Scottish Liberal Democrat politician (born 1956)

Beatrice Wishart (born 1956) is a Scottish Liberal Democrats politician who served as the Member of the Scottish Parliament (MSP) for Shetland from 2019 to 2026. Wishart served as spokesperson for both Connectivity and Rural Affairs for her party, and is Deputy Convener for the Rural Affairs and Islands Committee. She was elected at the 2019 Shetland by-election, after the sitting Liberal Democrat MSP Tavish Scott stepped down.

==Political career==
Wishart stood in the 2017 Scottish local elections as an independent candidate for Shetland Islands Council, being elected as one of four members for the Lerwick South ward. After the election she was appointed depute convenor of the council.

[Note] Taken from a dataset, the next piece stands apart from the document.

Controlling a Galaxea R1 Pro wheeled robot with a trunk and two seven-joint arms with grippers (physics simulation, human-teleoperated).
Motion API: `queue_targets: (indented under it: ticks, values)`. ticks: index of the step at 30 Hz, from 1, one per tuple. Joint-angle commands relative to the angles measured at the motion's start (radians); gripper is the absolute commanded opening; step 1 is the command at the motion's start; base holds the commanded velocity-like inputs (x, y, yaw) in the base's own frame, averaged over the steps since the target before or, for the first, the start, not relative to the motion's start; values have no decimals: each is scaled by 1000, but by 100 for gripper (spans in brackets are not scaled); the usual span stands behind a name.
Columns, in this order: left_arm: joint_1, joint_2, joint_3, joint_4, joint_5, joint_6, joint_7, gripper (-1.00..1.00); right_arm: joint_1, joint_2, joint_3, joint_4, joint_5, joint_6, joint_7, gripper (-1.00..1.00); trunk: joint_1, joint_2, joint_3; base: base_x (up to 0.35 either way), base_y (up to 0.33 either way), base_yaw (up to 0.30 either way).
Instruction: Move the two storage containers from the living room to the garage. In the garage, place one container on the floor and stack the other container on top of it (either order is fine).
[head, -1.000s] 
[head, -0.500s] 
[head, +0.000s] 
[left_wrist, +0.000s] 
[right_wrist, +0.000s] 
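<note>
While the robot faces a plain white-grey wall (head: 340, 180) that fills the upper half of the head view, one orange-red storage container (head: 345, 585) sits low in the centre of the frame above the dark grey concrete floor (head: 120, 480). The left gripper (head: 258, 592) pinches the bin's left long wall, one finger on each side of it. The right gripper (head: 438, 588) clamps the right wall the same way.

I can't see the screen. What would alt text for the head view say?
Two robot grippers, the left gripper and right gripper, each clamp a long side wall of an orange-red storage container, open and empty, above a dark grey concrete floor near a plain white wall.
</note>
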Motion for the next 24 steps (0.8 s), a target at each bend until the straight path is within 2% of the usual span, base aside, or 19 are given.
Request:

In July 2019 she was selected as a candidate for the Scottish Liberal Democrats for the 2019 Shetland by-election scheduled for 29 August, having been associated with the party for the previous decade – running the offices of Alistair Carmichael, MP for Orkney and Shetland, and the outgoing MSP for Shetland, Tavish Scott. The campaign was hard-fought; the SNP spent £100,000 on the by-election – more money than the party spent during the entire EU referendum – and there was a swing of over 14% to their candidate. Wishart held the seat for the Scottish Liberal Democrats with a majority of 1,837 votes or 15.5%. She made her maiden speech in the Scottish Parliament on 10 September 2019, which concerned immigration into Scotland after Brexit.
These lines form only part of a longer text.